La suspension du Hadj confirmé par les autorités togolaises

L’an dernier, ils étaient plus de 2 200 togolais a effectué le grand pèlerinage à la Mecque. Cinquième pilier de l’Islam, le pèlerinage, ou Hadj en arabe, est une obligation religieuse faite à tous ceux et celles qui en ont les moyens financiers et physiques. Cette année, en raison de la pandémie Covid-19, les autorités togolaises (le gouvernement et le CNH) ont annoncé via un communiqué la suspension de ce rite religieux pour l’année 2020.

Une telle décision se justifie amplement dans un contexte de propagation du coronavirus, et des mesures de confinement et de distanciation sociale que la pandémie impose aux populations de nombreux pays dans le monde.

Une décision en ligne avec celle des autorités saoudiennes 

La décision des autorités togolaises de suspendre le Hadj cette année est en droite ligne avec celle des autorités saoudiennes. A la fin du mois dernier, l’Arabie Saoudite avait réagi à la pandémie Covid-19 en appelant les gouvernements et les musulmans du monde entier à suspendre leurs préparatifs pour le pèlerinage au titre de l’année 2020.
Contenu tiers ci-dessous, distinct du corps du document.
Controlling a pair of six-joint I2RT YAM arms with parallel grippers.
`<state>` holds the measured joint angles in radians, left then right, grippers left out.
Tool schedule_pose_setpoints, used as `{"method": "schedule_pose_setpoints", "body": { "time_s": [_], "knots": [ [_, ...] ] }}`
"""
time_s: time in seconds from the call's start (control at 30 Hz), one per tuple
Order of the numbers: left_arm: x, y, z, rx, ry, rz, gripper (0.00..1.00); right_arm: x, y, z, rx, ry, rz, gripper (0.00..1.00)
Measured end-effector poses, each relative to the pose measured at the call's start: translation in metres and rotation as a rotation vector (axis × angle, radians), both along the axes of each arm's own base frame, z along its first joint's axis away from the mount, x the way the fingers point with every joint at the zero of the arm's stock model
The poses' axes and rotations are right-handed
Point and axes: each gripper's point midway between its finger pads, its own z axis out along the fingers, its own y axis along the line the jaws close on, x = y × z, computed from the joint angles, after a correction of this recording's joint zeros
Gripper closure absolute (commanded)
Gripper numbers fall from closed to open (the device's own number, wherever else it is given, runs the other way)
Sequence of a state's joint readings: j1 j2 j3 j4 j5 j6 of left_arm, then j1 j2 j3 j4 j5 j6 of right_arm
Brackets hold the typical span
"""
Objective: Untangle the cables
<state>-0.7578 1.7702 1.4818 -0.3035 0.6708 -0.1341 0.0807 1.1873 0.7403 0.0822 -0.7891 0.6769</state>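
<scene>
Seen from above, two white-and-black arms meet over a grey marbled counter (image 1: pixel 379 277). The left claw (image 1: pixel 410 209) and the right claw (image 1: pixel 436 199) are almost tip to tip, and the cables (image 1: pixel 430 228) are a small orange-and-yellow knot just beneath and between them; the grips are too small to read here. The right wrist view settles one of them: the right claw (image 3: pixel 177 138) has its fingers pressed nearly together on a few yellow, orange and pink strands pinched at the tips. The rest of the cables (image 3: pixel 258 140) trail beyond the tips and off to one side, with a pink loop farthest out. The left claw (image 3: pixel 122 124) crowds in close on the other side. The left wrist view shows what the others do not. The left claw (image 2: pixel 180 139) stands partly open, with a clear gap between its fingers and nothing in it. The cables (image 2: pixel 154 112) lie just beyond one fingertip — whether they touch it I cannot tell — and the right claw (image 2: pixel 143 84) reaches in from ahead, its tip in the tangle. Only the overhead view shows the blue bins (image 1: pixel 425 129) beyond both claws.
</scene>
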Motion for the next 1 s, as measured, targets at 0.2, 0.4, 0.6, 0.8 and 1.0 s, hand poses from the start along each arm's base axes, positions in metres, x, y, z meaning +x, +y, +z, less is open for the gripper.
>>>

Ayant déjà grandement restreint son espace aérien pour limiter le risque de propagation du virus, le Togo n’a eu d’autre choix, à l’instar des autres pays comptant des populations musulmanes, que de suspendre temporairement le Hadj cette année.

Une suspension temporaire

Les autorités togolaises se veulent rassurantes en révélant que la décision de suspension du Hadj cette année n’est que temporaire. Selon Payadowa Boukpéssi, ministre de l’administration territoriale en charge des cultes, la suspension « pourra être reconsidérée en liaison avec les autorités saoudiennes, en fonction de l’évolution de la pandémie ».